● **Work request**:
Give again the entries below exactly, beginning at the first line and ending at the line with "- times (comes".

● **Records for this exercise**:

--

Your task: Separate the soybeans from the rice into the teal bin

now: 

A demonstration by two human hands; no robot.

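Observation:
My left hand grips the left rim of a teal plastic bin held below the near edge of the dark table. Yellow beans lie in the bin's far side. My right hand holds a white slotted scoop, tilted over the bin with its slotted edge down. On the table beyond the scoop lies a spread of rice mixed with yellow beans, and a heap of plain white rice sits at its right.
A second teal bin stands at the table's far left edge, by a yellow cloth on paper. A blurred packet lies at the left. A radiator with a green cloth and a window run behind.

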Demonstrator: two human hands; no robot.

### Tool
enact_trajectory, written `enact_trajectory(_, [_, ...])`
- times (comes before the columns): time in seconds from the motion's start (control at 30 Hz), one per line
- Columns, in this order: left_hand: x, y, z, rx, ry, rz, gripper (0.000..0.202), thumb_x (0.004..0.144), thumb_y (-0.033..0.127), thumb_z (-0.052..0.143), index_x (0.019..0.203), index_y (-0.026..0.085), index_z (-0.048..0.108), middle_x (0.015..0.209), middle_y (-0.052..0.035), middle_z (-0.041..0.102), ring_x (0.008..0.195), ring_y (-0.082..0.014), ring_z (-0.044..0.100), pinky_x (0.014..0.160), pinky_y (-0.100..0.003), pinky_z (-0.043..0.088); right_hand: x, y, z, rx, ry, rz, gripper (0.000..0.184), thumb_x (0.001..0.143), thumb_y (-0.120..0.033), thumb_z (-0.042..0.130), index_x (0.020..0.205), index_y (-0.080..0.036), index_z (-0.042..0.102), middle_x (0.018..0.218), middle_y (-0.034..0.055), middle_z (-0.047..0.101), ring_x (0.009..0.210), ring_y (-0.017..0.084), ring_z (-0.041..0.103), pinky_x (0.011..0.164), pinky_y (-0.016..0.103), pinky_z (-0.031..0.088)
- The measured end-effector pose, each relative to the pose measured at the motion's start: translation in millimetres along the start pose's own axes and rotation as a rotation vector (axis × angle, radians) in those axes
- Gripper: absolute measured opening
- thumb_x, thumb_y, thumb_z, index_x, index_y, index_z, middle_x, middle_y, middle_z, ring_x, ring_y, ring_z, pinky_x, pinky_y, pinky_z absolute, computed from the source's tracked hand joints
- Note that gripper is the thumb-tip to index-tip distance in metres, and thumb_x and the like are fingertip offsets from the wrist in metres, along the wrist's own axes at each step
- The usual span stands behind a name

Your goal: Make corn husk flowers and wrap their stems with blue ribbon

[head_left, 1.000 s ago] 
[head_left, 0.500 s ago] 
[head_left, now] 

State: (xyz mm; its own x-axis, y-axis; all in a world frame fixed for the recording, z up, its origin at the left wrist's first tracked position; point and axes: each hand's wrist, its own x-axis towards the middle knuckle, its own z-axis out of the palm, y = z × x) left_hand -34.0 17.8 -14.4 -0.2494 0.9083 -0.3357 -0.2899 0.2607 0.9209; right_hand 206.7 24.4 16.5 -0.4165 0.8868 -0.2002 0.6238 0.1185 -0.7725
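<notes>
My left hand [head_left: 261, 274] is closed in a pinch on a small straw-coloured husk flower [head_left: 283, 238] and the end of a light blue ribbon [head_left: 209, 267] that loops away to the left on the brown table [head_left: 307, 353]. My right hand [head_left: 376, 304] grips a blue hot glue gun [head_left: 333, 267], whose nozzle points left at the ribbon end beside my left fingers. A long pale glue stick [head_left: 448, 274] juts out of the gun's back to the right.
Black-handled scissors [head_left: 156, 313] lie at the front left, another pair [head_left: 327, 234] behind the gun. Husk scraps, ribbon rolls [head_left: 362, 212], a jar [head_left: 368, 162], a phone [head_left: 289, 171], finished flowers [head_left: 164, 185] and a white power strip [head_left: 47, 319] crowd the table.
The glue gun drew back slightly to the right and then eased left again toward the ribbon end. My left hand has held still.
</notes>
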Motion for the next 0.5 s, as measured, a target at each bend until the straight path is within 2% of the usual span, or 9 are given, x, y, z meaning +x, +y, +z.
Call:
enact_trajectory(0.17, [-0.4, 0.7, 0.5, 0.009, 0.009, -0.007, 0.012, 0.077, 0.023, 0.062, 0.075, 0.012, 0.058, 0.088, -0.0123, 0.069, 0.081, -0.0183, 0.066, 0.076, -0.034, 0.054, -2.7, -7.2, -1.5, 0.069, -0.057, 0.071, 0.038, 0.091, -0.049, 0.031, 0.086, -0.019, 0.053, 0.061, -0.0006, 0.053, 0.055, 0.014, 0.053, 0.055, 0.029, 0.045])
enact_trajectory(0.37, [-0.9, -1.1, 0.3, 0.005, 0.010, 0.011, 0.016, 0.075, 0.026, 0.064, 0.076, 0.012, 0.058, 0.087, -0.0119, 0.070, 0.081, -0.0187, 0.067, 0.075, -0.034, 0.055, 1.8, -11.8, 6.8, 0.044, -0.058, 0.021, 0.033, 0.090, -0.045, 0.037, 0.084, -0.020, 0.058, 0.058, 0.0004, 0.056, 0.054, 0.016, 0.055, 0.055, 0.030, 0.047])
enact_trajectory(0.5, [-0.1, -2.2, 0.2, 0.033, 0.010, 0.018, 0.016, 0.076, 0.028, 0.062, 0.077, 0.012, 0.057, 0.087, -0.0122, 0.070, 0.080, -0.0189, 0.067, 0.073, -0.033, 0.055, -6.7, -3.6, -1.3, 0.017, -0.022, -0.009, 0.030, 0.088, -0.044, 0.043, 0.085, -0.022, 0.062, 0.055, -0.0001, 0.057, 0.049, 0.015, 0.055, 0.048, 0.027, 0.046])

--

● **Exercise solution**:
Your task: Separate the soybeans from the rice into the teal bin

now: 

A demonstration by two human hands; no robot.

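Observation:
My left hand grips the left rim of a teal plastic bin held below the near edge of the dark table. Yellow beans lie in the bin's far side. My right hand holds a white slotted scoop, tilted over the bin with its slotted edge down. On the table beyond the scoop lies a spread of rice mixed with yellow beans, and a heap of plain white rice sits at its right.
A second teal bin stands at the table's far left edge, by a yellow cloth on paper. A blurred packet lies at the left. A radiator with a green cloth and a window run behind.
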
Demonstrator: two human hands; no robot.

### Tool
enact_trajectory, written `enact_trajectory(_, [_, ...])`
- times (comes before the columns): time in seconds from the motion's start (control at 30 Hz), one per line

The answer is now complete.